As can be seen from the above log, the number of reads of IO per second is 400, and a total of 1,024 reads (line 2 in the log: count=1024) are needed. The test result shows that the execution time is 2.51044 seconds, which is close to the expected value 2.56 (1,024/400) seconds.

3.6 --device-write-iops

This API sets the IO write rate of the device, and corresponds to the cgroup file cgroup/blkio/blkio.throttle.write_iops_device.

# pouch run -it --device /dev/sda:/dev/sda --device-write-iops /dev/sda:400 reg.docker.alibaba-inc.com/sunyuan/ubuntu:14.04 bash -c "cat /sys/fs/cgroup/blkio/blkio.throttle.write_iops_device"
8:0 400

The IO write rate of the SDA can be limited by "--device-write-iops /dev/sda:400" (400 times/second), and the log is as follows.

# pouch run -it --device /dev/sdb:/dev/sdb --device-write-iops /dev/sdb:400 reg.docker.alibaba-inc.com/sunyuan/ubuntu:14.04 bash
root@r10d08216:/# dd oflag=direct,nonblock of=/dev/sdb if=/dev/urandom bs=1K count=1024
1024+0 records in
1024+0 records out
1048576 bytes (1.0 MB) copied, 2.50754 s, 418 kB/s

As can be seen from the above log, the number of writes of IO per second is 400, and a total of 1,024 writes (line 2 in the log: count=1024) are needed.
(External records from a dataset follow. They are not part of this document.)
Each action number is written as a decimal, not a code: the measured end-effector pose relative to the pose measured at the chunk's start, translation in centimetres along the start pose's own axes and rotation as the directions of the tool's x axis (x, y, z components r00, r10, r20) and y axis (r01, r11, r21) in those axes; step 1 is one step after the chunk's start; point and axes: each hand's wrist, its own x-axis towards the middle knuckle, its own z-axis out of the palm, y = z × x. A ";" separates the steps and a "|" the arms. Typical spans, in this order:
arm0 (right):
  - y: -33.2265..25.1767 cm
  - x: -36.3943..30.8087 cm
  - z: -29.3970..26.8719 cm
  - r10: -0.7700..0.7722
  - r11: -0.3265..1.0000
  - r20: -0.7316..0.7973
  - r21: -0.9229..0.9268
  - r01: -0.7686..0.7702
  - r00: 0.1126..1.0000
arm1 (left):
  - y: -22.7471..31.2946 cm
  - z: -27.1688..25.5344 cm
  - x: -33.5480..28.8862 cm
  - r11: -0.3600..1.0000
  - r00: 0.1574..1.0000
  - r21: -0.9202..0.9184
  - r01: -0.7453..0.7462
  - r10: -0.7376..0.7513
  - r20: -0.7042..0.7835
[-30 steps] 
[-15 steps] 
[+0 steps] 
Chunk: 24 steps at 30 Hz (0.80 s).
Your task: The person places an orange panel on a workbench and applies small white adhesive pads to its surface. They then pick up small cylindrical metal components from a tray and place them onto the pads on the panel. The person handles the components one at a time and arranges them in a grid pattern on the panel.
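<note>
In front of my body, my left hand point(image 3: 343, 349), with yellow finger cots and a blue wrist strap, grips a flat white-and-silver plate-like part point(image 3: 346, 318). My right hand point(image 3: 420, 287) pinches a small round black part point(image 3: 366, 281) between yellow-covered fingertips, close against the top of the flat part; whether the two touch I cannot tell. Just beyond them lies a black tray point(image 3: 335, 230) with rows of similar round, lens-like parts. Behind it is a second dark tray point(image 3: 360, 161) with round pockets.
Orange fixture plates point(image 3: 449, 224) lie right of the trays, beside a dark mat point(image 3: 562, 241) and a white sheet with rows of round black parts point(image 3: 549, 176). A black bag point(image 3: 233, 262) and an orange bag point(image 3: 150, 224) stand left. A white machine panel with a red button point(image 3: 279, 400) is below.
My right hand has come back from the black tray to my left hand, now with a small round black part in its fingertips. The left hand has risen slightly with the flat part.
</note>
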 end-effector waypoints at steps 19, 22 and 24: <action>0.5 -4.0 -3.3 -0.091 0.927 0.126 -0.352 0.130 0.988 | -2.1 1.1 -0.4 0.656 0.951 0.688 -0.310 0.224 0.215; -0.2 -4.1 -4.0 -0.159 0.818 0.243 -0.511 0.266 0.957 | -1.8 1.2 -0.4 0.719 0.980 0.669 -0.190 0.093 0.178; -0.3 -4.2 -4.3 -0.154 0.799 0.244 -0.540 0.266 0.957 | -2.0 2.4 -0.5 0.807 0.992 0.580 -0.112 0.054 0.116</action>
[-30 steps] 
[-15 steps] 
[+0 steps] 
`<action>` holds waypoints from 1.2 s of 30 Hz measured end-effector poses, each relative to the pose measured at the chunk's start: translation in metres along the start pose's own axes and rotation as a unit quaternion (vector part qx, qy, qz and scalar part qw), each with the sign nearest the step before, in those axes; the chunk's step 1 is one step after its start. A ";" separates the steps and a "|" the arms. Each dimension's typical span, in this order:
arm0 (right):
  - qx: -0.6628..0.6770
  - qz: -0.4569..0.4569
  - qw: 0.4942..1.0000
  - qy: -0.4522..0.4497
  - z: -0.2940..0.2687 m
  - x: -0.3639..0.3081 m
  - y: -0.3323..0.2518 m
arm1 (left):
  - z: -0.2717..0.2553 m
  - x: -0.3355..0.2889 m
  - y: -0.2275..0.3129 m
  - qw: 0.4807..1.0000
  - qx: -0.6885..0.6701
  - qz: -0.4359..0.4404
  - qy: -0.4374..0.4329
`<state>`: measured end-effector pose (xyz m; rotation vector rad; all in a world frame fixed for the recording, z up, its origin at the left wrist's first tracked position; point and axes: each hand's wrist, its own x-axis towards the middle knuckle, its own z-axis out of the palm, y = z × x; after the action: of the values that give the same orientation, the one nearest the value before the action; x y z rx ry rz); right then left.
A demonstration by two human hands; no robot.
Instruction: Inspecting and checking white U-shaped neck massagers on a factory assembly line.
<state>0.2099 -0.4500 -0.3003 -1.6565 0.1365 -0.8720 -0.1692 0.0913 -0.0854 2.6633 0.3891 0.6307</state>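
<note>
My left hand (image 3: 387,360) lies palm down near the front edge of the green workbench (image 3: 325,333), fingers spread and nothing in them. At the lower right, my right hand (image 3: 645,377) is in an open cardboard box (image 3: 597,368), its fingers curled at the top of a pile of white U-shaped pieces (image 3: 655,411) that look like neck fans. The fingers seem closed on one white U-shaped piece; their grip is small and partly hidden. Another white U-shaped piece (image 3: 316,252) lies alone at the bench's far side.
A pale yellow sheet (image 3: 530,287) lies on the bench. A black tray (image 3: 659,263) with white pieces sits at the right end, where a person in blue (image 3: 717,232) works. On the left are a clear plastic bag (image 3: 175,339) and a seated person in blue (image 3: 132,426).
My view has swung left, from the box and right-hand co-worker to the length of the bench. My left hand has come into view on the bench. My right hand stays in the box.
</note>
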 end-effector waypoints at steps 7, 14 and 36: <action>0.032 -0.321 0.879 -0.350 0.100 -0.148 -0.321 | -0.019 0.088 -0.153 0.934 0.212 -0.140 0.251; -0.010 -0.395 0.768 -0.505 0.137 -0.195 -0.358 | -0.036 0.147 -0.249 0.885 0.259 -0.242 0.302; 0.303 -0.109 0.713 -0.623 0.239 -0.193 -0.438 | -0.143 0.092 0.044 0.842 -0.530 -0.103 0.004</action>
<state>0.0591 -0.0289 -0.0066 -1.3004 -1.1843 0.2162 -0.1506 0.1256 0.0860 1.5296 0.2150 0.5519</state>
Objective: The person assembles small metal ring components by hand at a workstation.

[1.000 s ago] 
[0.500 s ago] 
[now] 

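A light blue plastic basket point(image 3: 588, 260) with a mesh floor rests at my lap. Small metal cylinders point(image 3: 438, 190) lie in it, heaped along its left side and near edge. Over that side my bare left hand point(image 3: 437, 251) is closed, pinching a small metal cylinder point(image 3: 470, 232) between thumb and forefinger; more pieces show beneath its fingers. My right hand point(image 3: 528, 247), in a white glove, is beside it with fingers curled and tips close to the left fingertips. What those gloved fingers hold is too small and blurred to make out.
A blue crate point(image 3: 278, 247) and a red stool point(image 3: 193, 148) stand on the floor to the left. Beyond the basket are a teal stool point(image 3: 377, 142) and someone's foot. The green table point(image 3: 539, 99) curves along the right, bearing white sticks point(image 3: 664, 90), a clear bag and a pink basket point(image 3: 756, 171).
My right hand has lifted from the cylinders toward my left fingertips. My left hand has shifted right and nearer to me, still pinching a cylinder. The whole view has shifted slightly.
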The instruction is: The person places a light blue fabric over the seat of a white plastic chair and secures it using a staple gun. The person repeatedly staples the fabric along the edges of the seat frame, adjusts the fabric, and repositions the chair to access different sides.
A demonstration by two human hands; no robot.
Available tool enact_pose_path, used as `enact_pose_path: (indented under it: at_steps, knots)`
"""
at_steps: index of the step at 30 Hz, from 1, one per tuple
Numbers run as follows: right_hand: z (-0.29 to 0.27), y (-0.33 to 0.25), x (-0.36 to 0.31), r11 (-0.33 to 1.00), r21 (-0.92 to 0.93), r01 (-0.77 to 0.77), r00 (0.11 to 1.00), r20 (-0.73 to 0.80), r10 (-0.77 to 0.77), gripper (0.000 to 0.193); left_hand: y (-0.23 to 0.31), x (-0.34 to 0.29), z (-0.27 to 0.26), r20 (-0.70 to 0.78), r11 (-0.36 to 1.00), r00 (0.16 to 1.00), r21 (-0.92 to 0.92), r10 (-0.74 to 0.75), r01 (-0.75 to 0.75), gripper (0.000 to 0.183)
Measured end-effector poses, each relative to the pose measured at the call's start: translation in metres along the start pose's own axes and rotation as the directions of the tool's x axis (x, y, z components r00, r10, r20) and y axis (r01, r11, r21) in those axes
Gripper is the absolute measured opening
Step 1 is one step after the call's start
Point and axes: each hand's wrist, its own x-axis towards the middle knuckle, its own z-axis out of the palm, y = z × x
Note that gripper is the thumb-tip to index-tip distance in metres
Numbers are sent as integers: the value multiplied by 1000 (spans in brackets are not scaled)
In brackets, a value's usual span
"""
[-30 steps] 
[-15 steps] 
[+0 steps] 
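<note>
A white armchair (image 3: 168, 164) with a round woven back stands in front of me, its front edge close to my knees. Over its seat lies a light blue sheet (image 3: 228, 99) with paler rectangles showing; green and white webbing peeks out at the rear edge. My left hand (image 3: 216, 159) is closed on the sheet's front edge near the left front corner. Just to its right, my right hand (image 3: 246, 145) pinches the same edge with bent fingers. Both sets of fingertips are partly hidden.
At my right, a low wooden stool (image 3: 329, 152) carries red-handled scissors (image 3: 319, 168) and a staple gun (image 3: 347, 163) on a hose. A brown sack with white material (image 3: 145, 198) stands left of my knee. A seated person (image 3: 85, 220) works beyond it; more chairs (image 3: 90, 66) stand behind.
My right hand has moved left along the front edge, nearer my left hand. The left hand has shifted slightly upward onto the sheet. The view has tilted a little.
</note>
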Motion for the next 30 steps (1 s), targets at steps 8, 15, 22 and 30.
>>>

The test result shows that the execution time is 2.50754 seconds, which is close to the expected value of 2.56 (1,024/400) seconds.

3.7 Other resource management APIs

--pids-limit

--pids-limit limits the number of PIDs within a container, and corresponds to the cgroup API cgroup/pids/pids.max.

# pouch run -ti --pids-limit 100 reg.docker.alibaba-inc.com/sunyuan/ubuntu:14.04stress bash -c "cat /sys/fs/cgroup/pids/pids.max"
100

If new processes are continuously created inside the container, the system will prompt the following error.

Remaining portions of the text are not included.